▸ **Work order**: With the line containing "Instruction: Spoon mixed" as the final line, restate exactly every line of the data below from the first one onward, and copy no pictures.

▸ **Provided material**:
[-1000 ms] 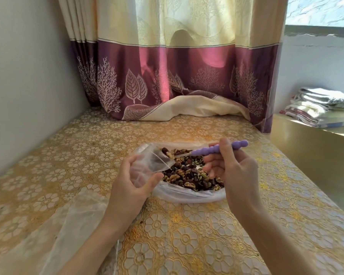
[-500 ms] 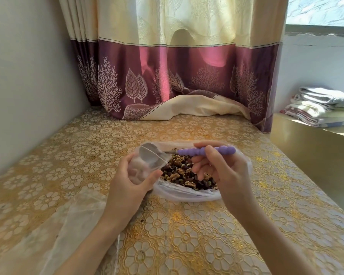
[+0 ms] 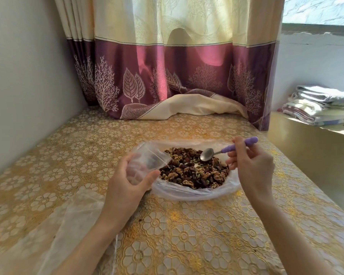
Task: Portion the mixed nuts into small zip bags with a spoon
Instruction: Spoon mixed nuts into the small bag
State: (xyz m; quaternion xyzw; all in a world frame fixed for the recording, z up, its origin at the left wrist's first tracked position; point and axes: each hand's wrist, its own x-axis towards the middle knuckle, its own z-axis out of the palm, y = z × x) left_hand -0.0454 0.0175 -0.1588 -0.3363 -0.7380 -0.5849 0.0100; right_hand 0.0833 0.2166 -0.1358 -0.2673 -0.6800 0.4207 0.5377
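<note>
Beyond both hands, a purple and cream curtain (image 3: 167, 66) hangs to the tabletop, its hem bunched on the gold floral tablecloth (image 3: 187, 235) that spreads under everything. Off to the right of the right hand, well apart, folded towels (image 3: 322, 104) sit stacked on a ledge. Nearer the person than the left hand, a sheet of clear plastic (image 3: 54, 229) lies flat on the cloth, reaching under the left forearm. Between the two hands rests a wide clear bag (image 3: 195, 192), rolled open, with the mixed nuts (image 3: 195, 169) heaped inside it. The left hand (image 3: 125, 187) is curled round a small zip bag (image 3: 145, 163), thumb on the near side and fingers behind, holding it with its mouth tipped toward the heap, just beside the big bag's left rim; whether anything lies in the small bag is hard to say through the creased plastic. The right hand (image 3: 252, 165) pinches the purple handle of a spoon (image 3: 220, 152) between thumb and fingertips, other fingers loosely bent below. Its metal bowl points left, away from that hand, empty, over the far right part of the nuts and seemingly just above them.
</note>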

▸ **The completed task**:
[-1000 ms] 
[-500 ms] 
[+0 ms] 
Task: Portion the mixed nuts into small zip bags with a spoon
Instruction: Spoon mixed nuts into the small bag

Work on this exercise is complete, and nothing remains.